Зачем я на это согласился? Почему поверил в безумную идею летуньи?
Сейчас сержанту – самое время нас пришибить. Схватить какой-нибудь дрын да и оглушить через брезент! А потом – к командиру.
Мгновения тянулись томительно медленно. Я сжался под
И услышал щелканье вожжей. Лошади тронули, заскрипели деревянные колеса. Подвода, раскачиваясь, будто лодка на волне, покатила по траве.
– Быдло… – прошептала Хелен, касанием руки привлекая мое внимание. – Быдло, жадное быдло…
Все презрение аристократки к человеку, преступившему свой долг за деньги, звучало в ее словах. Как ни странно, но на миг мне даже захотелось, чтобы сержант оказался честным и хитрым служакой, что подкатит сейчас к посту – и поднимет тревогу.
И в то же время я понял – Хелен права.
Сколько легионер получает в мирное время? Три марки в неделю. Сержант – пять. Значит, двадцать в месяц. С поощрениями, что по праздникам и после крупных учений, набегает за год марок триста.
Значит, придется нашему сержанту отслужить почти семнадцать лет, чтобы заработать пять тысяч. Это если он не станет тратить денег на пиво и девочек, если не надо ему никого содержать на родине, если не наложили на него взысканий и штрафов, если не произошла по его вине порча казенного имущества.
Так что, скажем честно, двадцать лет из жизни солдата – долой. Молодым пареньком пришел он в армию, пожилым человеком из нее уйдет. Чему остается в сорок лет радоваться? Ну, жениться на молоденькой, торопливо сделать детишек да просиживать вечера в пивной, с такими же отставниками о былых деньках вспоминая.
Мог я понять рыжего сапера. И Хелен, с ее брезгливым презрением к чужому бесчестью, и сержанта, смекнувшего, что появился у него шанс заработать денег и вскоре из армии уйти.
До чего же ужасно, если начинаешь всех понимать! Куда проще – выбрать одного человека, его понимать и поддерживать, а всех остальных – скопом считать бесчестными.

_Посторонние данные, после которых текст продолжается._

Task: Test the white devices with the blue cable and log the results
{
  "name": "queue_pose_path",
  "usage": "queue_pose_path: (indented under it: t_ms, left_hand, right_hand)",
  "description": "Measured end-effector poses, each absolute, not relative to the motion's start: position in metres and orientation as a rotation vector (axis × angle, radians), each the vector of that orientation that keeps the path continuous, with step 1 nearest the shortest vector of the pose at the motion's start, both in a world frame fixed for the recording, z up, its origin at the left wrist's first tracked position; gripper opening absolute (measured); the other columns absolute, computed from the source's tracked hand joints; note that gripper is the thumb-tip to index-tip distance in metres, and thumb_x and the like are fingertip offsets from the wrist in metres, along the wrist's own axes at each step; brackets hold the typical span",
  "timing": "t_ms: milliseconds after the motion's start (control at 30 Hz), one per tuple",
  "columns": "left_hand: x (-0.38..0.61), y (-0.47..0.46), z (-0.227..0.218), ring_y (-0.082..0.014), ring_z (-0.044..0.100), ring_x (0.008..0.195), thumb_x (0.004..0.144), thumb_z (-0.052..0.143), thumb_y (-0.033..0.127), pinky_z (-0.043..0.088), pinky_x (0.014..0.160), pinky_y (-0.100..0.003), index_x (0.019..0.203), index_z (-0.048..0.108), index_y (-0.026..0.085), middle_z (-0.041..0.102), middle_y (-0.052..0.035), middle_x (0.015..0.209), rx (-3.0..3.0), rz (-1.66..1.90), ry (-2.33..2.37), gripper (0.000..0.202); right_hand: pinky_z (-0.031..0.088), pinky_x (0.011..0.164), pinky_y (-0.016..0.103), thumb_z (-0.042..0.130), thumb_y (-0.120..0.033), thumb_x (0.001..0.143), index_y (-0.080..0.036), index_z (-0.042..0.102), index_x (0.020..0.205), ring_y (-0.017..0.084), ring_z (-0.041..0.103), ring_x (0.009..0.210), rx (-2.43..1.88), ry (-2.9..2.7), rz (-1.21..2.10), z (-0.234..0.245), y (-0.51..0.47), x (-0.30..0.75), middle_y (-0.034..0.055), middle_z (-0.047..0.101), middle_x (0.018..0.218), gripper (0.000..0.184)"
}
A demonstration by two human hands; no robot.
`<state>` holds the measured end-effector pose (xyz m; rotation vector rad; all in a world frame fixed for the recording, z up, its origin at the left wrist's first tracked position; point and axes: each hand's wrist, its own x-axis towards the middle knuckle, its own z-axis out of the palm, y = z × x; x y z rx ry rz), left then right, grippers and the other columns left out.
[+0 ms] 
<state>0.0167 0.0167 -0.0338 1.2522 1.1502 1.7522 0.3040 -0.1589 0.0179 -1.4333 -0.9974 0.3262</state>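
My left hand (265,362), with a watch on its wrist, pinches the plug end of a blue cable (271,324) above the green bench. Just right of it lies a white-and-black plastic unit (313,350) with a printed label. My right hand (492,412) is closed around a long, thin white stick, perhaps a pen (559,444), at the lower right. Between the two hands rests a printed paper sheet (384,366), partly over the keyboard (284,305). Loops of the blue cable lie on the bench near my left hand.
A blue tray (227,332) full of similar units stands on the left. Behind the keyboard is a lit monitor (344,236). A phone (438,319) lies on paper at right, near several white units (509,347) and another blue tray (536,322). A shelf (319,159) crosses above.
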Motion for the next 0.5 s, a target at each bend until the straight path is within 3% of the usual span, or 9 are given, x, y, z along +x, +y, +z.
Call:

И ведь раньше у меня это получалось легко, без всякого душевного усилия. Может, потому, что не сводила меня жизнь со столь разными людьми, как сводит теперь? Или во мне что-то сдвинулось и заставляет, против моего желания, пытаться всех понять?
Вот что сказал бы Антуан про этого сапера и его корыстолюбие? Небось рассказал бы красивую притчу. Что-нибудь про то, как разбился его планёр в диких землях и было у него с собой много новеньких стальных марок, но не было ни глотка воды и ни крошки хлеба… вот тогда он и понял, какую цену на самом-то деле имеет железо. И был бы прав.
Ну а Арнольд? Если бы снизошел немногословный офицер до ответа, то рассказал бы историю о том, как за пару грошей брат брата зарезал или мать родная дочку для забав солдатам продала. А Жерар мог бы рассказать, как богатство, пусть даже неправедное, послужило добрым делам. Не зря же в Писании сказано: «Приобретайте себе друзей богатством неправедным». А Луиза бы стала собственную судьбу вспоминать, как из-за собственного мотовства вынуждена была свет покинуть.